• PROBLEM DESCRIPTION: For the data below, restate word for word only the lines from the line containing "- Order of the" through the line containing "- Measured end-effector", both ends included.

• INFORMATION SUPPLIED:
_ _ _ _ _

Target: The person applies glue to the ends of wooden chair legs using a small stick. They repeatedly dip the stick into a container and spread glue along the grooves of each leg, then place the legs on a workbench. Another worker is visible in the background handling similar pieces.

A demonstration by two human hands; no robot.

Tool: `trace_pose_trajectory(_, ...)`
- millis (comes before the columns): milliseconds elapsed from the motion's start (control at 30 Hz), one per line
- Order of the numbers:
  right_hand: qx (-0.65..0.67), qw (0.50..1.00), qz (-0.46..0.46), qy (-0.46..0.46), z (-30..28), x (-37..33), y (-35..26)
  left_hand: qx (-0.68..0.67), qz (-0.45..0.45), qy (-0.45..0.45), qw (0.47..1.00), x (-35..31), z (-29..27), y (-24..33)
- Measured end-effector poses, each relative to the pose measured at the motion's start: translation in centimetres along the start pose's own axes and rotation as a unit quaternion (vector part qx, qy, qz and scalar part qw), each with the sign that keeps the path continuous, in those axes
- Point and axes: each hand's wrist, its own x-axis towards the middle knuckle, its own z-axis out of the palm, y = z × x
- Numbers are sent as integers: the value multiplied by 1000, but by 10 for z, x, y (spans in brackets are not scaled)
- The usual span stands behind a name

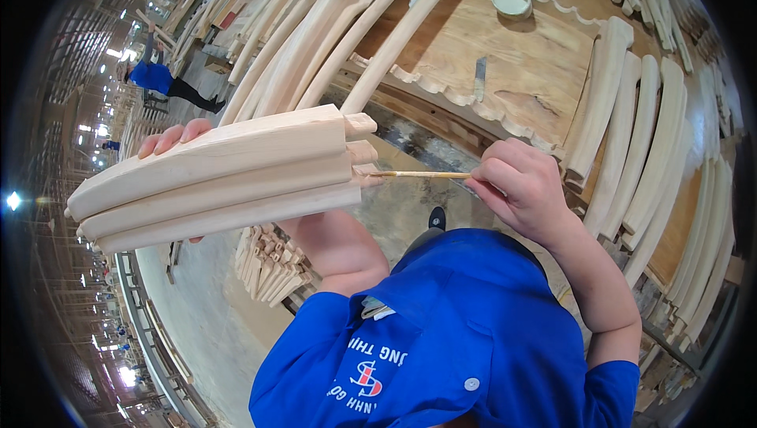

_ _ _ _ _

• TASK ANSWER:
- Order of the numbers:
  right_hand: qx (-0.65..0.67), qw (0.50..1.00), qz (-0.46..0.46), qy (-0.46..0.46), z (-30..28), x (-37..33), y (-35..26)
  left_hand: qx (-0.68..0.67), qz (-0.45..0.45), qy (-0.45..0.45), qw (0.47..1.00), x (-35..31), z (-29..27), y (-24..33)
- Measured end-effector poses, each relative to the pose measured at the motion's start: translation in centimetres along the start pose's own axes and rotation as a unit quaternion (vector part qx, qy, qz and scalar part qw), each with the sign that keeps the path continuous, in those axes

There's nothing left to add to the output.